You're going to get an opinion about this and I feel very strongly about it, and that is that we don't have good mental health services in this state. We have a number of people who are poorly trained. We have a number of people who don't know how to do verbal psychotherapies, but instead wish to give medications or wish to hospitalize somebody when they start talking about suicide. And while those can be prophylactic, those can help. It's very important to have a verbal psychotherapy that accompanies those kinds of important adjuncts. And it's important to see good qualified people who know how to interact. Jim Perry, it's much more than just medication, isn't it? It really is involving the patient, the person in their own recovery.

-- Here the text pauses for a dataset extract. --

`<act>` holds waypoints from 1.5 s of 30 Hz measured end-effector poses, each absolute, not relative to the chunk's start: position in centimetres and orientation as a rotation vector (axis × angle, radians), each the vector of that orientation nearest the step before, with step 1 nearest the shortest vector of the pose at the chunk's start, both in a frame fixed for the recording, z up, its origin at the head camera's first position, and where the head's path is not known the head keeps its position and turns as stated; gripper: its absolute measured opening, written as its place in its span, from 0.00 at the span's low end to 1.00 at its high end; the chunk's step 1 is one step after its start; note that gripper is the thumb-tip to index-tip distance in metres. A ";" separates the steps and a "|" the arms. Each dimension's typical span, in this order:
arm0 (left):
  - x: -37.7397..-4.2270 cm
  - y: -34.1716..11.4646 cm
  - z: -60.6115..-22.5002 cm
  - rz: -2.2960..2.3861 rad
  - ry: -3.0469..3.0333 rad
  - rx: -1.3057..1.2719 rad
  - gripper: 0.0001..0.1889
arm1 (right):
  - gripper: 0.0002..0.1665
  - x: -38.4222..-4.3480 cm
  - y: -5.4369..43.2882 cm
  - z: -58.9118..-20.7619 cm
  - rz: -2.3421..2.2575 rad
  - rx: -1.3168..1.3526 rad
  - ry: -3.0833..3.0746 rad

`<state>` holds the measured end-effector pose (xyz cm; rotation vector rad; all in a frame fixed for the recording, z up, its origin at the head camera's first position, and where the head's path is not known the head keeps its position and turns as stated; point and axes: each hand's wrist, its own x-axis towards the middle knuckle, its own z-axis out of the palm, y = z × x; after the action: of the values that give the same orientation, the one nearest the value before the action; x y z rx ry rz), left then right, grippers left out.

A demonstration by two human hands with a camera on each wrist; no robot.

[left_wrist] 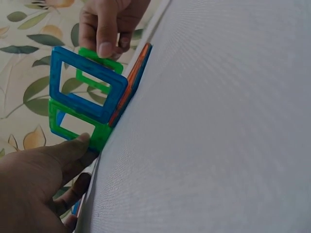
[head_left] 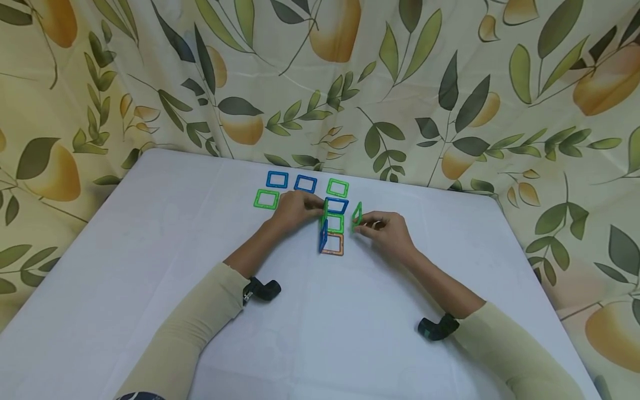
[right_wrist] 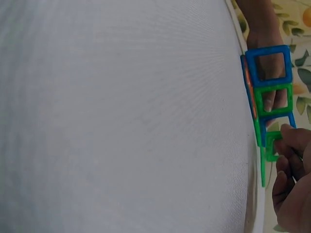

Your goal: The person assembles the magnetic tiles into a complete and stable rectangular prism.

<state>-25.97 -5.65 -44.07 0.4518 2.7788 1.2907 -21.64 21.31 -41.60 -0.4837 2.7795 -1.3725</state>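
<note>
Magnetic tile frames form a small structure mid-table. An orange tile (head_left: 332, 253) and a green tile (head_left: 336, 230) lie end to end. Along their left side stand a blue tile (left_wrist: 54, 73) and a green tile (left_wrist: 52, 116). One more blue tile (head_left: 338, 211) is at the far end; whether it lies flat or stands is hard to tell. My left hand (head_left: 295, 211) pinches the standing green tile near its edge. My right hand (head_left: 390, 230) holds another green tile (head_left: 357, 216) upright, just right of the structure and apart from it.
Loose tiles lie towards the table's back edge: two blue ones (head_left: 270, 185), a green one (head_left: 256, 198) left of my left hand, and a green one (head_left: 338, 180) behind the structure. A patterned cloth (head_left: 400, 111) hangs behind the white table (head_left: 350, 333).
</note>
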 end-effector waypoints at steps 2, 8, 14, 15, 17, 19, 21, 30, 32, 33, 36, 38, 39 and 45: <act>-25.9 -5.6 -44.1 1.292 2.779 0.449 0.15 | 0.08 -21.5 21.2 -41.5 -1.371 -0.497 2.776; -25.9 -5.6 -44.1 1.290 2.779 0.464 0.15 | 0.08 -21.1 20.8 -41.4 -1.357 -0.519 2.779; -26.0 -5.6 -44.1 1.285 2.783 0.460 0.15 | 0.08 -21.0 20.6 -41.5 -1.352 -0.541 2.781; -26.0 -5.6 -44.1 1.285 2.786 0.459 0.15 | 0.08 -21.0 20.6 -41.4 -1.352 -0.546 2.782; -26.1 -5.6 -44.2 1.282 2.789 0.455 0.15 | 0.08 -21.1 20.5 -41.4 -1.350 -0.551 2.785; -26.1 -5.7 -44.1 1.282 2.789 0.453 0.15 | 0.08 -21.0 20.4 -41.4 -1.354 -0.556 2.785; -26.1 -5.7 -44.1 1.278 2.788 0.452 0.15 | 0.08 -21.0 20.3 -41.3 -1.358 -0.570 2.781; -26.1 -5.6 -44.1 1.269 2.783 0.447 0.16 | 0.09 -21.1 19.9 -41.6 -1.364 -0.622 2.764; -26.0 -5.6 -44.1 1.272 2.784 0.449 0.16 | 0.09 -21.1 19.8 -41.6 -1.362 -0.620 2.764; -26.0 -5.6 -44.1 1.274 2.783 0.450 0.16 | 0.09 -21.1 19.8 -41.6 -1.361 -0.619 2.764; -26.0 -5.7 -44.1 1.281 2.782 0.454 0.16 | 0.09 -21.1 19.7 -41.6 -1.354 -0.623 2.769; -26.1 -5.7 -44.1 1.283 2.786 0.465 0.15 | 0.09 -21.1 19.6 -41.7 -1.351 -0.620 2.771; -26.1 -5.7 -44.1 1.283 2.787 0.469 0.15 | 0.09 -21.1 19.6 -41.7 -1.348 -0.618 2.772; -26.1 -5.8 -44.1 1.276 2.791 0.483 0.15 | 0.09 -21.3 19.3 -41.7 -1.336 -0.609 2.768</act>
<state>-26.10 -5.77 -44.06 0.4831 2.7915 1.2762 -21.33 19.31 -41.69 -0.6087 2.7678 -1.3357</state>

Oftentimes depression is probably the leading or the contributing factor towards someone taking their life. I think what Dr. Smith is making reference to is what's going on in the person's life
that's gotten them to the point where depression is a major issue for them. And I think if you can go back and help a client or a patient deal with some of those issues and strengthen those areas, you're gaining much more. Jeff, do we need to hear more from the people who are suffering here from the patient? Yes. In my own case, I had four major depressions. And in my fourth major depression, I knew what I was in for. I was going back to a psychotherapist or a psychologist or a psychiatrist that I couldn't relate to, that couldn't relate to me. Getting on medications that sometimes with the medications, it takes a number of them before you find one that really works. And that's hard to get through. Being able to look at one's life, as Dr. Smith was saying, the psychotherapy is just about as important as the medication. So you really have to look at what's going on inside and work through a lot of the issues that we grow up with. Do you experiment with different medications?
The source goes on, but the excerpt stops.